*Exercise*. Could you give the data below again, exactly and completely?
--- Available records Enclosed Below ---
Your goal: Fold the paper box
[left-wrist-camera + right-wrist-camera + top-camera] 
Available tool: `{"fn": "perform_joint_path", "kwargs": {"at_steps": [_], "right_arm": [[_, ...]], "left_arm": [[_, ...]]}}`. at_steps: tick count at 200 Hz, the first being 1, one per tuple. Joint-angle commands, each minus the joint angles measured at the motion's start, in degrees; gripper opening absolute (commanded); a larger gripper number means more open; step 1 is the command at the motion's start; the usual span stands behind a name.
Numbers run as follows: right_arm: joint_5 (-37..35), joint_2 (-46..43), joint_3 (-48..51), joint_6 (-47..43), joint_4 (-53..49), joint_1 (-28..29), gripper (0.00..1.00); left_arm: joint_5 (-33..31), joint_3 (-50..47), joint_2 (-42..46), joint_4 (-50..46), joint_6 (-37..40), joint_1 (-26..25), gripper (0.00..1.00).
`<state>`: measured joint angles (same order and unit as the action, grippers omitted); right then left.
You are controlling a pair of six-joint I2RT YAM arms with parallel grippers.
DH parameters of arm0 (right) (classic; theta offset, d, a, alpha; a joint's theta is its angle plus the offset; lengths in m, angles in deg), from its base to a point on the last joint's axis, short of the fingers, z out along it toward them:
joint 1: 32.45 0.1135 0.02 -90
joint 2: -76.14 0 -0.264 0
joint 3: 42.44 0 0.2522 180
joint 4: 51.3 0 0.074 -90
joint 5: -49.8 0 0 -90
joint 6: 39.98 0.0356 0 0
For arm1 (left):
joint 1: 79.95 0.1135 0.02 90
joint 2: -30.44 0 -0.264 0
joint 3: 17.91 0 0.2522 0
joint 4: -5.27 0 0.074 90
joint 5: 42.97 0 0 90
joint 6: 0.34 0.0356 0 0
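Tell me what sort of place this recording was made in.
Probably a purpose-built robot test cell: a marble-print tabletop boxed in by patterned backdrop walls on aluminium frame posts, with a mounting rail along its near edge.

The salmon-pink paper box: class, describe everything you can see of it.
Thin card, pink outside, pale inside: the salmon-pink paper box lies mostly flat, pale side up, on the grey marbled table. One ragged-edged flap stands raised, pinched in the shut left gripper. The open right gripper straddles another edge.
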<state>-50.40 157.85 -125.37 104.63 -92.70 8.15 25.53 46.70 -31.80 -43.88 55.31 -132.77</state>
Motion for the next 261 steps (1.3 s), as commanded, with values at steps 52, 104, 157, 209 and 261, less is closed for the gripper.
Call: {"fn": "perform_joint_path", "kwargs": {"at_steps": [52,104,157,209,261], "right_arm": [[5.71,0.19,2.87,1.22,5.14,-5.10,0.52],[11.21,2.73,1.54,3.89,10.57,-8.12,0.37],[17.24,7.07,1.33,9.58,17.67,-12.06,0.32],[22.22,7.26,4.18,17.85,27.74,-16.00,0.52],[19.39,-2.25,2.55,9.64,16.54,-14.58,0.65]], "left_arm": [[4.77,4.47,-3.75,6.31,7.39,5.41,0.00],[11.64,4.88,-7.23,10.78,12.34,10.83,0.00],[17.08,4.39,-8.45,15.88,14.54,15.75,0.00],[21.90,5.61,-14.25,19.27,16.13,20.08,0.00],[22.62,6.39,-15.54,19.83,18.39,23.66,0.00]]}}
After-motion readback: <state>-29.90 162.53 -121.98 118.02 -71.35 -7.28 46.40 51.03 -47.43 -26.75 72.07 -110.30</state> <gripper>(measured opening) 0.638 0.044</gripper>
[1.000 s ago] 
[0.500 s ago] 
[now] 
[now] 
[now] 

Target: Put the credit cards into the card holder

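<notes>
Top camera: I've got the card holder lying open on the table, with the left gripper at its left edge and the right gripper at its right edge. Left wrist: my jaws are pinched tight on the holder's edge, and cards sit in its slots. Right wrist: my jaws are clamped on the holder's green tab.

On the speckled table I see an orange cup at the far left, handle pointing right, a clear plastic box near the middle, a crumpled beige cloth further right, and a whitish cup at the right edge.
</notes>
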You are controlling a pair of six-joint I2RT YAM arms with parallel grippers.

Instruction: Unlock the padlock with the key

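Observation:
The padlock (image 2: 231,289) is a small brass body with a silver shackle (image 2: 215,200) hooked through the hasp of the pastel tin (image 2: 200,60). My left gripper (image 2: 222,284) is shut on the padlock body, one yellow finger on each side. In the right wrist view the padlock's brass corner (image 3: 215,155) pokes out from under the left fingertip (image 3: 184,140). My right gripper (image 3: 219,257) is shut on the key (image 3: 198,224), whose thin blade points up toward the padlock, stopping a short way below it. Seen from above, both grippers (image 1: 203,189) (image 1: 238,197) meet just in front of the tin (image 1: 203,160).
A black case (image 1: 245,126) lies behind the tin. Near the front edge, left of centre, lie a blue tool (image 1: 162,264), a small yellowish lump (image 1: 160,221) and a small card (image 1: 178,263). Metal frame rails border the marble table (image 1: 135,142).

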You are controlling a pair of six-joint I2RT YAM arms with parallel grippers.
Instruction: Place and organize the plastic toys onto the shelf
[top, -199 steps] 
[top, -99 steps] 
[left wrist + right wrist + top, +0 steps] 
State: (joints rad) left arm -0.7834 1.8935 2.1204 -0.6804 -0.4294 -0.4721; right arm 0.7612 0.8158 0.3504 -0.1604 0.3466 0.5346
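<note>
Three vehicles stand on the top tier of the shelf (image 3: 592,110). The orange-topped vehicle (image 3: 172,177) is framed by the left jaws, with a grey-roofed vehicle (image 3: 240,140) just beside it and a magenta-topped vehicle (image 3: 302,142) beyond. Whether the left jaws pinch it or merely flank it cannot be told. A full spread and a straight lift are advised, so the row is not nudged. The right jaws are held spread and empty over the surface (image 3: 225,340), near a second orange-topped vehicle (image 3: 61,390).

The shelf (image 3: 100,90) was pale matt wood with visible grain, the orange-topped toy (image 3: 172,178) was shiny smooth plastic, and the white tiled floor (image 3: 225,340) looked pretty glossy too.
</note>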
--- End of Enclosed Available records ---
*Solution to this problem*.
Your goal: Fold the paper box
[left-wrist-camera + right-wrist-camera + top-camera] 
Available tool: `{"fn": "perform_joint_path", "kwargs": {"at_steps": [_], "right_arm": [[_, ...]], "left_arm": [[_, ...]]}}`. at_steps: tick count at 200 Hz, the first being 1, one per tuple. Joint-angle commands, each minus the joint angles measured at the motion's start, in degrees; gripper opening absolute (commanded); a larger gripper number means more open; step 1 is the command at the motion's start; the usual span stands behind a name.
Numbers run as follows: right_arm: joint_5 (-37..35), joint_2 (-46..43), joint_3 (-48..51), joint_6 (-47..43), joint_4 (-53..49), joint_1 (-28..29), gripper (0.00..1.00); left_arm: joint_5 (-33..31), joint_3 (-50..47), joint_2 (-42..46), joint_4 (-50..46), joint_6 (-37..40), joint_1 (-26..25), gripper (0.00..1.00).
`<state>`: measured joint angles (same order and unit as the action, grippers omitted); right then left.
You are controlling a pair of six-joint I2RT YAM arms with parallel grippers.
DH parameters of arm0 (right) (classic; theta offset, d, a, alpha; a joint's theta is its angle plus the offset; lengths in m, angles in deg), from its base to a point on the last joint's axis, short of the fingers, z out along it toward them:
joint 1: 32.45 0.1135 0.02 -90
joint 2: -76.14 0 -0.264 0
joint 3: 42.44 0 0.2522 180
joint 4: 51.3 0 0.074 -90
joint 5: -49.8 0 0 -90
joint 6: 39.98 0.0356 0 0
For arm1 (left):
joint 1: 79.95 0.1135 0.02 90
joint 2: -30.44 0 -0.264 0
joint 3: 17.91 0 0.2522 0
joint 4: -5.27 0 0.074 90
joint 5: 42.97 0 0 90
joint 6: 0.34 0.0356 0 0
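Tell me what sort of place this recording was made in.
Probably a purpose-built robot test cell: a marble-print tabletop boxed in by patterned backdrop walls on aluminium frame posts, with a mounting rail along its near edge.

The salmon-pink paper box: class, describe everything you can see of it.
Thin card, pink outside, pale inside: the salmon-pink paper box lies mostly flat, pale side up, on the grey marbled table. One ragged-edged flap stands raised, pinched in the shut left gripper. The open right gripper straddles another edge.
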<state>-50.40 157.85 -125.37 104.63 -92.70 8.15 25.53 46.70 -31.80 -43.88 55.31 -132.77</state>
Motion for the next 261 steps (1.3 s), as commanded, with values at steps 52, 104, 157, 209 and 261, less is closed for the gripper.
Call: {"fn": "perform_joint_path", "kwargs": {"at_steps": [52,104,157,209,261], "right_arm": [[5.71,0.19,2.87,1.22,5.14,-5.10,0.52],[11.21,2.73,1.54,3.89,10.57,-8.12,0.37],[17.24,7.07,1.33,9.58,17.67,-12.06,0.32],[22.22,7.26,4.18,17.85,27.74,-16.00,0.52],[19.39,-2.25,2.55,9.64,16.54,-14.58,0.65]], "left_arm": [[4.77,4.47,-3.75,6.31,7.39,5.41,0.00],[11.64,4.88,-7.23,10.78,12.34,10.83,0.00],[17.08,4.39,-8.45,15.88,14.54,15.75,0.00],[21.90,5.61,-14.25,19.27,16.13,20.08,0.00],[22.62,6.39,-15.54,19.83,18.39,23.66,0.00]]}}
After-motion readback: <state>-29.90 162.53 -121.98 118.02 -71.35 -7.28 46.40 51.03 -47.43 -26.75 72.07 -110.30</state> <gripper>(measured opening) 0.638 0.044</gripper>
[1.000 s ago] 
[0.500 s ago] 
[now] 
[now] 
[now] 

Target: Put the credit cards into the card holder

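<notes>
Top camera: I've got the card holder lying open on the table, with the left gripper at its left edge and the right gripper at its right edge. Left wrist: my jaws are pinched tight on the holder's edge, and cards sit in its slots. Right wrist: my jaws are clamped on the holder's green tab.

On the speckled table I see an orange cup at the far left, handle pointing right, a clear plastic box near the middle, a crumpled beige cloth further right, and a whitish cup at the right edge.
</notes>
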You are controlling a pair of six-joint I2RT YAM arms with parallel grippers.

Instruction: Unlock the padlock with the key

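Observation:
The padlock (image 2: 231,289) is a small brass body with a silver shackle (image 2: 215,200) hooked through the hasp of the pastel tin (image 2: 200,60). My left gripper (image 2: 222,284) is shut on the padlock body, one yellow finger on each side. In the right wrist view the padlock's brass corner (image 3: 215,155) pokes out from under the left fingertip (image 3: 184,140). My right gripper (image 3: 219,257) is shut on the key (image 3: 198,224), whose thin blade points up toward the padlock, stopping a short way below it. Seen from above, both grippers (image 1: 203,189) (image 1: 238,197) meet just in front of the tin (image 1: 203,160).
A black case (image 1: 245,126) lies behind the tin. Near the front edge, left of centre, lie a blue tool (image 1: 162,264), a small yellowish lump (image 1: 160,221) and a small card (image 1: 178,263). Metal frame rails border the marble table (image 1: 135,142).
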
You are controlling a pair of six-joint I2RT YAM arms with parallel grippers.
Instruction: Place and organize the plastic toys onto the shelf
[top, -199 steps] 
[top, -99 steps] 
[left wrist + right wrist + top, +0 steps] 
State: (joints rad) left arm -0.7834 1.8935 2.1204 -0.6804 -0.4294 -0.4721; right arm 0.7612 0.8158 0.3504 -0.1604 0.3466 0.5346
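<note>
Three vehicles stand on the top tier of the shelf (image 3: 592,110). The orange-topped vehicle (image 3: 172,177) is framed by the left jaws, with a grey-roofed vehicle (image 3: 240,140) just beside it and a magenta-topped vehicle (image 3: 302,142) beyond. Whether the left jaws pinch it or merely flank it cannot be told. A full spread and a straight lift are advised, so the row is not nudged. The right jaws are held spread and empty over the surface (image 3: 225,340), near a second orange-topped vehicle (image 3: 61,390).

The shelf (image 3: 100,90) was pale matt wood with visible grain, the orange-topped toy (image 3: 172,178) was shiny smooth plastic, and the white tiled floor (image 3: 225,340) looked pretty glossy too.
</note>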

Reply complete, and nothing else is required.